In a novel split into three separate but intertwined story lines, we meet a young man and a young woman having troubled love life in ways, that are not so easily remedied. Like for instance Andrew Harrington who is madly in love with Marie Kelly – who is then murdered by Jack the Ripper. Andrew is thrown into huge depths of despair which after 8 long years causes him to want to kill himself. However, his cousin intervenes, claiming that it will be possible for Andrew to travel back in time and save Marie by killing Jack the Ripper.
Because time travel is possible. A man has opened a business in the middle of London where he offers the possibility to travel to the year 2000 and see the final battle between the humans and the automatons. So the cousins visit this man, Gilliam Murray, to make him help them go back in time.
But time traveling is not all that easy so Murray encourages them to enlist the help of the one man responsible for putting the idea of time traveling and dreams of the future in to the minds of everyone, the author of The Time Machine, H.G. Wells. Because guess what he has stashed away in the attic?
Meanwhile, Claire Haggerty is quickly making herself impossible, refusing to bow down to her parents’ expectations about how it is proper for a young lady to behave. When she and her cousin goes on one of Murray’s time travels to the year 2000, she falls in love with the handsome captain leading the human charge, Derek Shackleton. Another impossible love, separated by more than 100 years and with unforeseeable consequences should one of them attempt to stay with the other.

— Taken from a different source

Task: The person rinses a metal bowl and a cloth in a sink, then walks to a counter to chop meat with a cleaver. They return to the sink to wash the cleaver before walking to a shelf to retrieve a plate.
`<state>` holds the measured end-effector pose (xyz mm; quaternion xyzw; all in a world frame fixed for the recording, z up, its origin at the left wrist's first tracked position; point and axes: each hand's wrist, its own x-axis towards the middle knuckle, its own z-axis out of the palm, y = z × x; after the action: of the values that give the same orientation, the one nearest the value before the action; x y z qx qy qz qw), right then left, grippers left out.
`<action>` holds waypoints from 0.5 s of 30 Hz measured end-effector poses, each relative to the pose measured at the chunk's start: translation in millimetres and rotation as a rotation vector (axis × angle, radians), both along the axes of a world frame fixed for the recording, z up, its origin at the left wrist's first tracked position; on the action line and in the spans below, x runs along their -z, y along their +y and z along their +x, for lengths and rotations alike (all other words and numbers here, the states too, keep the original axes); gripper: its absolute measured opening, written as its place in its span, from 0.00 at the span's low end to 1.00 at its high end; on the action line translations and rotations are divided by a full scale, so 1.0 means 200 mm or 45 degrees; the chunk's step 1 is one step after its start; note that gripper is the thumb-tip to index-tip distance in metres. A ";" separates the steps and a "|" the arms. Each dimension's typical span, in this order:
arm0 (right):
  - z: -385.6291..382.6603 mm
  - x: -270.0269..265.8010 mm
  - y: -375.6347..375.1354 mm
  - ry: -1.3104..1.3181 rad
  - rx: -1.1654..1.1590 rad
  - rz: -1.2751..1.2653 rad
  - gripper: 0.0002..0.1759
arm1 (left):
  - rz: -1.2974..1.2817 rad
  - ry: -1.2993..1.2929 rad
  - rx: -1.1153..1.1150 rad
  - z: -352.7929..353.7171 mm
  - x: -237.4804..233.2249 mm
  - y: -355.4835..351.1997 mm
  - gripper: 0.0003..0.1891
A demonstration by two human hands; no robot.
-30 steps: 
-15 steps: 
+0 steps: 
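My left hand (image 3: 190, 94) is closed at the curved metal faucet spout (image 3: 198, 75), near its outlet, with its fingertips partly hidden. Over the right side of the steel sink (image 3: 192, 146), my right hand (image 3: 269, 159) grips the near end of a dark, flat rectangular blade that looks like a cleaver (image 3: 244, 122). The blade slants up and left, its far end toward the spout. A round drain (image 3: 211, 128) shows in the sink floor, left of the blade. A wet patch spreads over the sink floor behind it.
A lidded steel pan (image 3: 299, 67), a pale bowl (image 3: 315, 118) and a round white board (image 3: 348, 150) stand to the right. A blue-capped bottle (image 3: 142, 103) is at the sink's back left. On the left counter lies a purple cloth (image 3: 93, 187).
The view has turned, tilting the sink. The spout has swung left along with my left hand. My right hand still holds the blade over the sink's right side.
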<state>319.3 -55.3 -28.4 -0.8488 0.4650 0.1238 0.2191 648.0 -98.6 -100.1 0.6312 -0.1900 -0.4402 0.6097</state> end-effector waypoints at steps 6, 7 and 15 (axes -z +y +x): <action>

Not much is exactly as it seems in this novel. People are not telling the truth, real historical figures rub elbows with imagined ones, and with the possibility of time travel nothing is sacred. Everything is subject to change. Or so it seems.
And just when things really get weird or when people start getting intimate, the author calmingly inserts himself to explain a few things, point something out that the characters may not know (yet) or even to give them a bit of privacy. He does this all the way through this book and I loved that!
I’m fascinated by the paradoxes time traveling causes. In this book, the characters are faced with the typical ones; the ones, we know from Return to the Future, Doctor Who and more. What happens if you kill your own grandparents? If you change something in the past, how will it effect the future? And is time traveling even possible?
I really haven’t read much science fiction, I haven’t read anything by H.G. Wells, and I don’t know much about the theories behind parallel universes but I absolutely loved this novel. Parts of it were better than others, but still, the ideas in this novel are so fantastic and amazing that I just loved it. I am no judge as to whether these are actually new and amazing ideas or I’m just new to the genre, so keep that in mind but this one comes with my warmest recommendations. This is the way I like my speculative fiction!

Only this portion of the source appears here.